Başkan adayı Hasan oğul, hükümetin devletin parasını hunharca
harcadığını ileri sürdü. Bir seçim bürosu açılışına bakanların özel
uçakla geldiğini dile getiren Oğul, fakir fukaranın parasının
hükümet tarafından hunharca harcandığını ileri sürdü. Oğul şöyle
konuştu: “Devletin 76 milyon fakir fukara, dul, yetimin hakkı
hukukunu siyaset meydanlarında çarçur etmek, harcamak uygun değil.

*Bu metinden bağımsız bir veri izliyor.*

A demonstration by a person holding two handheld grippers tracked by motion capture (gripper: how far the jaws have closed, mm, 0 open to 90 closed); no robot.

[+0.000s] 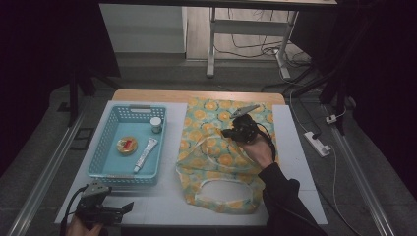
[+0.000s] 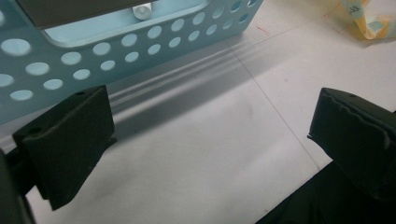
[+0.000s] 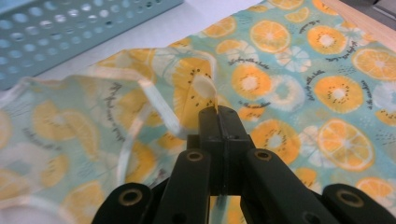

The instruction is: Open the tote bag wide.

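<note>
A fruit-print cloth bag (image 1: pixel 209 120) lies flat on the white table top, right of centre. It has pale translucent straps. My right gripper (image 1: pixel 227 132) hovers over its middle, held in a hand with a dark sleeve. In the right gripper view the jaws are pressed together on one strap (image 3: pixel 206 89), lifting it off the cloth (image 3: pixel 299 88); the right gripper (image 3: pixel 219 114) is shut. My left gripper (image 1: pixel 129 207) rests at the table's front left corner. Its jaws stand wide apart over bare table, so the left gripper (image 2: pixel 210 135) is open and holds nothing.
A light blue perforated basket (image 1: pixel 98 147) sits at the left, with its wall (image 2: pixel 116 51) just beyond my left gripper. Inside it are a small white-capped jar (image 1: pixel 156 124), a round tin (image 1: pixel 127 145) and a tube (image 1: pixel 145 154). A power strip (image 1: pixel 317 143) lies on the floor right of the table.
</note>
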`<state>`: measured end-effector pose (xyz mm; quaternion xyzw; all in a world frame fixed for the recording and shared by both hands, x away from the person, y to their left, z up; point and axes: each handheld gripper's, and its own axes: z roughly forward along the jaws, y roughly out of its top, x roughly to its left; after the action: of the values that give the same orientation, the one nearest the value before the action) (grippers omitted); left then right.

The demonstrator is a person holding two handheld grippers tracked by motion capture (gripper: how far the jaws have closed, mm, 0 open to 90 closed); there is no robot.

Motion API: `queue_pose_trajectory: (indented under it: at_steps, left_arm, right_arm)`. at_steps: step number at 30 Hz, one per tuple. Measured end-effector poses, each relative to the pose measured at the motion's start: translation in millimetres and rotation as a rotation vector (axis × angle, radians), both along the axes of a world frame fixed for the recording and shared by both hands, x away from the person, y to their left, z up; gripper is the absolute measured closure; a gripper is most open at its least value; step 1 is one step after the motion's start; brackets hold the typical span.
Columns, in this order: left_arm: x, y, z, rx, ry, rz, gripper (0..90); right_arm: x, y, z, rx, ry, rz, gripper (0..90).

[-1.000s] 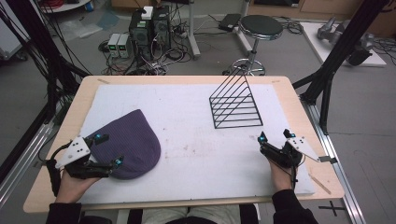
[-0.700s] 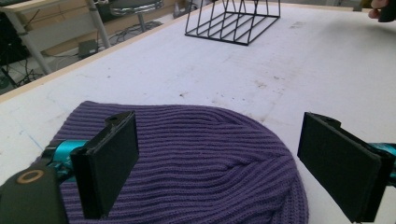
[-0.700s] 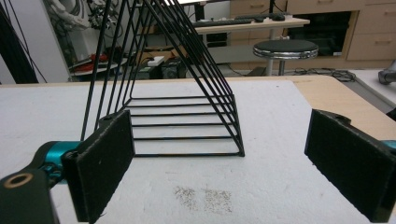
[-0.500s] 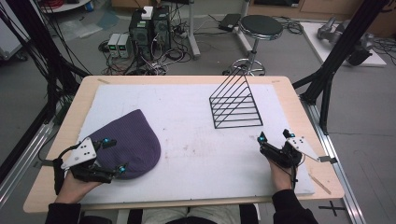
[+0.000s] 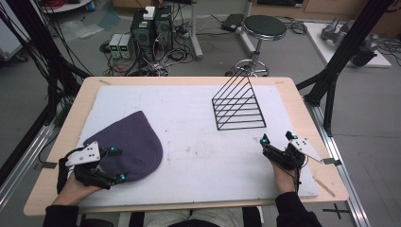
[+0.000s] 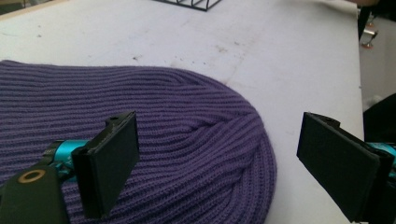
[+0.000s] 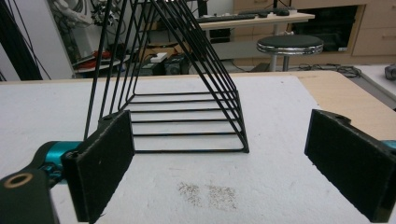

Bunlar ne ilahi adalete uygun nede hukuka. Siyasetçi kendi parasını
harcayabilir. Ama başkasının parasıyla siyaset yapamaz. Bunlar
devletin parasıyla siyaset yapıyorlar. Devletin tüm imkanları
seferber edilmiş. Bir bakanın arkasında 10 polis aracı, 20-30 makam
aracı dolaşıyor. Bunlar milli servet. Şanlıurfa’ya bu dönemde özel
uçakla iki bakan geldi. Bakan Ahmet Davutoğlu ve Mehdi Eker geldi.
Bir saatliğine saman pazarında bir seçim bürosu açıp gitti. Burada
dışişleri bakanlarının misyon şefleri veya diğer ülkelerin
yetkilileri ile bir görüşme olmadı. Burada devletin imkânları
kullanılıyor. Hem de hayâsızca ve pervasızca. Bunlar 76 milyon
insanın parasını babalarının malı gibi harcıyor. Kim bu haramı
yerse altında ezilir.”
Bu arada mülteci kampında kalan yaklaşık 30 bin Suriyeliye geçici
kimlik verildiğini aktaran Oğul, bazı duyumlar aldıklarını bunların
devreye girmesi ile dava açacaklarını anlattı.